Work required -
All lines from the first line of the material up to and including the line with "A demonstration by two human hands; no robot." must be copied exactly, and no others.

--- Data shown ---

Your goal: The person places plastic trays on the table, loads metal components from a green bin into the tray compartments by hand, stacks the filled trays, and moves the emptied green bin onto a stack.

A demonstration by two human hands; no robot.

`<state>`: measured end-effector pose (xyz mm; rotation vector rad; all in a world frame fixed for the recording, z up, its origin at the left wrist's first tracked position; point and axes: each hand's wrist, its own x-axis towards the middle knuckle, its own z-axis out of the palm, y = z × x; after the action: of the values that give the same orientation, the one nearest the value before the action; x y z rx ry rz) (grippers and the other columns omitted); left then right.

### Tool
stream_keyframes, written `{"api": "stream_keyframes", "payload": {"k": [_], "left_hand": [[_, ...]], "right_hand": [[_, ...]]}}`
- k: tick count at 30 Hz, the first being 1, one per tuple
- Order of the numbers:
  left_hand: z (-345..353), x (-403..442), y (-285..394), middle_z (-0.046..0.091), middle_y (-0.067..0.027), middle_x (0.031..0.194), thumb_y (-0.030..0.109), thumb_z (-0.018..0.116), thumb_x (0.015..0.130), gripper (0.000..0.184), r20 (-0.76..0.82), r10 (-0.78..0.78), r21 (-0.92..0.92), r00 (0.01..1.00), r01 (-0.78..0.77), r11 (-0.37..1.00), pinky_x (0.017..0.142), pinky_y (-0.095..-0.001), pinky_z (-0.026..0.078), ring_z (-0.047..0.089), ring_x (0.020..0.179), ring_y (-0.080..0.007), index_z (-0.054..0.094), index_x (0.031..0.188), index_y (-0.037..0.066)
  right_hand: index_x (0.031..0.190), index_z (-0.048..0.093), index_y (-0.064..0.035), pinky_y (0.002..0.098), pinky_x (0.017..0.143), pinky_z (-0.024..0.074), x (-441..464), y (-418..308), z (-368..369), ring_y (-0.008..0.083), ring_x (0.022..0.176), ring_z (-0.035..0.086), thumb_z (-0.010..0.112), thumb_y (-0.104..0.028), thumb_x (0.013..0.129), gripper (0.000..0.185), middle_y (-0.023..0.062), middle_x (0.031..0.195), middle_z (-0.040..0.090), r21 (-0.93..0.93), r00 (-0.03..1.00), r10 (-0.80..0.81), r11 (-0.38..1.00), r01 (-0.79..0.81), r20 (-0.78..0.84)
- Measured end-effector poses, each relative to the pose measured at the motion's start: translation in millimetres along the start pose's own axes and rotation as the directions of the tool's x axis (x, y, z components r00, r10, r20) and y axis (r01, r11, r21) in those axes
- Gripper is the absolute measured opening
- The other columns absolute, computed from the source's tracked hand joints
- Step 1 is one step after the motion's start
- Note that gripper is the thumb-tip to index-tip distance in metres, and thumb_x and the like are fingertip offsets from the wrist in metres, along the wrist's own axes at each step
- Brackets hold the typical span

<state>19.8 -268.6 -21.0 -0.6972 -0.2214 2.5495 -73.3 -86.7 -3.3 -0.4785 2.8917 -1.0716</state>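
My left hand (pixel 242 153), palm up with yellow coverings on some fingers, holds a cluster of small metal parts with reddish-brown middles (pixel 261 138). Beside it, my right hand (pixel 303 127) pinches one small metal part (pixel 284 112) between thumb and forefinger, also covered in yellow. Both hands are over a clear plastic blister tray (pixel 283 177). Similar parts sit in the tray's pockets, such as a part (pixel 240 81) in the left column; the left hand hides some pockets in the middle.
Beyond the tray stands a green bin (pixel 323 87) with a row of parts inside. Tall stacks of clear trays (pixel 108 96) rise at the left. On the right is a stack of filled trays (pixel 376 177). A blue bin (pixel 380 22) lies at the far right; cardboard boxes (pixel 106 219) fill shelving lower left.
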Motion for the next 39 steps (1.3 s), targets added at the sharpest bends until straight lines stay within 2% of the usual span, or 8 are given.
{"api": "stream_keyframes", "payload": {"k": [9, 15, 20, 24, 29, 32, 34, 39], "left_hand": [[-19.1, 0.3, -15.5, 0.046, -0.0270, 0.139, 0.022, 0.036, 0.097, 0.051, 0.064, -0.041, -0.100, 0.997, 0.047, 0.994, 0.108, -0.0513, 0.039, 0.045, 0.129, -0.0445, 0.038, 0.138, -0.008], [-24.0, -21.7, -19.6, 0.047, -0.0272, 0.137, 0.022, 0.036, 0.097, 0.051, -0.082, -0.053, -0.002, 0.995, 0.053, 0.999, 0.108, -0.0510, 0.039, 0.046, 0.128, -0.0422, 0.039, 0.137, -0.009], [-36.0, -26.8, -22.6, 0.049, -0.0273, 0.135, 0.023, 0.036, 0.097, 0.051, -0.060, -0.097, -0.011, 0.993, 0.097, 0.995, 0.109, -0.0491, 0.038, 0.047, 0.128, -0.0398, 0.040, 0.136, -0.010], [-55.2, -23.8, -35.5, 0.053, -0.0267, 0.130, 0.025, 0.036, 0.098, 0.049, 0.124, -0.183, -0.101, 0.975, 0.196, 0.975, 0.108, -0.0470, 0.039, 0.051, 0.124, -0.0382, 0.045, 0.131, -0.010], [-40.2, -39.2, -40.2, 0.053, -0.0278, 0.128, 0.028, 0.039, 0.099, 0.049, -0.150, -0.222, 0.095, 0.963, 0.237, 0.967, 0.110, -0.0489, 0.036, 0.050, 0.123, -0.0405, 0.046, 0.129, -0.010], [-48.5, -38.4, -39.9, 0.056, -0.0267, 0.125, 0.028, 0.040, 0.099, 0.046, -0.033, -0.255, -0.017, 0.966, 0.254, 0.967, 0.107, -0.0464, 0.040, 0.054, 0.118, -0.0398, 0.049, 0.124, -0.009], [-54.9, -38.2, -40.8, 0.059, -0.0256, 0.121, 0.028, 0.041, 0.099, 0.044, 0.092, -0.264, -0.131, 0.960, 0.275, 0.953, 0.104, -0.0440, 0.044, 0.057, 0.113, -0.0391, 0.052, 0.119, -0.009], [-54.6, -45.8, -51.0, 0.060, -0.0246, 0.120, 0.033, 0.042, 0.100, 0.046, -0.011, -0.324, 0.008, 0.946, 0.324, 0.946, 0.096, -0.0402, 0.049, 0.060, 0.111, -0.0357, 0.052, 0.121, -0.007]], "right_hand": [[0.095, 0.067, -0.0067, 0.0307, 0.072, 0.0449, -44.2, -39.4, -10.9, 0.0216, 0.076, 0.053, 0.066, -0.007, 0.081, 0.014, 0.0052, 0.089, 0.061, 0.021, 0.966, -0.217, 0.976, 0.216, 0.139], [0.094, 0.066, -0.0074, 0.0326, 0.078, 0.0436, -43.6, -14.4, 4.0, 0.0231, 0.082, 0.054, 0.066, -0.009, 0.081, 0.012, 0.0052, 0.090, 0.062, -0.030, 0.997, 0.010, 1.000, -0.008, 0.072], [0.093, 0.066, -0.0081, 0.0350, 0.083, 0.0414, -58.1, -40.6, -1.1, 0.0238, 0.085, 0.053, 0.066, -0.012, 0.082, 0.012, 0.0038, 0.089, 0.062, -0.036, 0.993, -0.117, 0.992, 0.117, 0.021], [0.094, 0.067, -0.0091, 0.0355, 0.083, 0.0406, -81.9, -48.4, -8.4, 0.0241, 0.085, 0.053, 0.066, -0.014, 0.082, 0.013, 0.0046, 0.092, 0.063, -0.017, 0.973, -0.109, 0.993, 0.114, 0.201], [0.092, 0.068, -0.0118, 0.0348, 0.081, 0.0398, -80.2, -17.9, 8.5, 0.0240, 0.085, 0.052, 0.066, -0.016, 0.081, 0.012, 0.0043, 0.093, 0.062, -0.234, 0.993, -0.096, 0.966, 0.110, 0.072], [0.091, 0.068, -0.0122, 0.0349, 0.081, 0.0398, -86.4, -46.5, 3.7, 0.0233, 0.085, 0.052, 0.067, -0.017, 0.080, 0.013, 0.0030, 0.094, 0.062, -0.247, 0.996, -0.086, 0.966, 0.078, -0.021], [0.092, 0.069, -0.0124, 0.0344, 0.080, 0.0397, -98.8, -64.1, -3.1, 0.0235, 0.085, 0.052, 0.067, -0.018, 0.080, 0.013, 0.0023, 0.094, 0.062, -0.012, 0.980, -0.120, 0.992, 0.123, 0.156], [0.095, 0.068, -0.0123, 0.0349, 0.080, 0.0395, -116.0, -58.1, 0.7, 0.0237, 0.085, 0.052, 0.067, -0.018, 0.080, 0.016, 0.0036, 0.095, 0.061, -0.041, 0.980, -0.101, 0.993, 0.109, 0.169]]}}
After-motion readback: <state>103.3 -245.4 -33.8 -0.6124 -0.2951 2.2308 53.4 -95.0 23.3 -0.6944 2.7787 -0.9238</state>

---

Written response -
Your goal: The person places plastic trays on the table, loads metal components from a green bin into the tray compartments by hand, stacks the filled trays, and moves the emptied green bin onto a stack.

A demonstration by two human hands; no robot.

This concludes the exercise.